Okay, that last part was a little dig at the lack of cooperation between our major political parties as witnessed during the recent debt ceiling debacle. It’s a bit of a shock to see Congressional leaders agree on anything nowadays.

But, back to the main issue: The Washington Post is reporting that with a cost of about $5 million per year and technological advances coming in to take the place of many of the duties of the typical House page, the program will be shuttered, at the advice of two consulting firms working with Congress.

High school juniors are hired for a semester and paid about $1,804 a month with a 35% room-and-board fee deducted. Page duties include running errands for House members, delivering correspondence to lawmakers and answering phones in the cloakrooms off the House floor.

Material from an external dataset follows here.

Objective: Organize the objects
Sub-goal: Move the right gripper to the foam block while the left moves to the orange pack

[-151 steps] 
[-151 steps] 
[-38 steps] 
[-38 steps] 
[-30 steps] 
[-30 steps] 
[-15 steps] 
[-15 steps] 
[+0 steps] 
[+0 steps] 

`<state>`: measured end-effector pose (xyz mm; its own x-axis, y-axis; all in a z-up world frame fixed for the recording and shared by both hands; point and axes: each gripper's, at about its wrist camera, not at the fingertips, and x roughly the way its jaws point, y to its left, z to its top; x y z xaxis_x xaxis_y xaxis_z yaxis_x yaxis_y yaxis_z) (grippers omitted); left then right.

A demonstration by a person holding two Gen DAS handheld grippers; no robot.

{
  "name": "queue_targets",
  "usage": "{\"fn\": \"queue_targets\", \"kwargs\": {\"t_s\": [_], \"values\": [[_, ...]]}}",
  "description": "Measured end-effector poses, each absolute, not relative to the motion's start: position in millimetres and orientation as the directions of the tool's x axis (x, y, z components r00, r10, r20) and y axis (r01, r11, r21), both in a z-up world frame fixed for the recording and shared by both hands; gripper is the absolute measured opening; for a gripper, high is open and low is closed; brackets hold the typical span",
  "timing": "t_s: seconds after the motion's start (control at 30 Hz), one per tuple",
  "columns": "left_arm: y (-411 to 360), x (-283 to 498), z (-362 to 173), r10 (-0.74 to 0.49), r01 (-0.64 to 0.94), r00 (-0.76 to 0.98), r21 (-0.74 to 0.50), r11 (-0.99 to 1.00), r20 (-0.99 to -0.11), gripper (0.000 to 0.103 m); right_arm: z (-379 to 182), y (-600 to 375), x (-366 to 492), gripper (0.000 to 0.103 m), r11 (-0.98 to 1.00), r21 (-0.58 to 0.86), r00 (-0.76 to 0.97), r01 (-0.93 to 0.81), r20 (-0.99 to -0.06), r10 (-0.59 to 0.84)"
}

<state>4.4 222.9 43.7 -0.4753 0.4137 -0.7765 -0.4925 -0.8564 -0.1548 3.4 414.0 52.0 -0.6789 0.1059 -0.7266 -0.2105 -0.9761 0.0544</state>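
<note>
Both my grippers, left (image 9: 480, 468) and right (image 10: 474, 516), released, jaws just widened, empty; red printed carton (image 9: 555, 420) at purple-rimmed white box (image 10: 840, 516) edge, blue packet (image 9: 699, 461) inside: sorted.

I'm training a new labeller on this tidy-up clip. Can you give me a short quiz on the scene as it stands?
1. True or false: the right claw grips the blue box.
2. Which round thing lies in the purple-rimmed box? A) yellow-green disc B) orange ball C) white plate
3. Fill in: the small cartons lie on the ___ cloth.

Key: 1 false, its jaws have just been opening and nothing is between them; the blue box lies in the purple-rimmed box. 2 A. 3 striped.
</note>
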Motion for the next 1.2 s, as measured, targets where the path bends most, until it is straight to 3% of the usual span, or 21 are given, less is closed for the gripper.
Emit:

The problem is that technology (documents and notes are now delivered electronically and smartphones and text messaging have largely replaced the need for pages to answer phones) has increased to the point where pages are no longer necessary for the House to run smoothly.

While it is a shame to think that students who might never have a chance to see the American political machine up close will no longer have that opportunity – if the program is largely unnecessary and costing $5 million per year, it does make sense in this tight fiscal time to shut it down.

There are still ways for young people to be involved in the political system. Indiana, like most states, has an in-state page program working with the state legislature. Most Congressional leaders also hire college interns to work in their offices and the U.S. Senate will continue its page program.

One commenter on the Post’s story says, “This is shockingly sensible, even if it is a little sad.”

That’s a great way to sum it up.

It seems that to get out of this fiscal trouble, more programs which are good in theory and beneficial to those involved (such as the page program), will be sacrificed. And now there’s just that minor task of cutting several trillion dollars from the rest of the budget.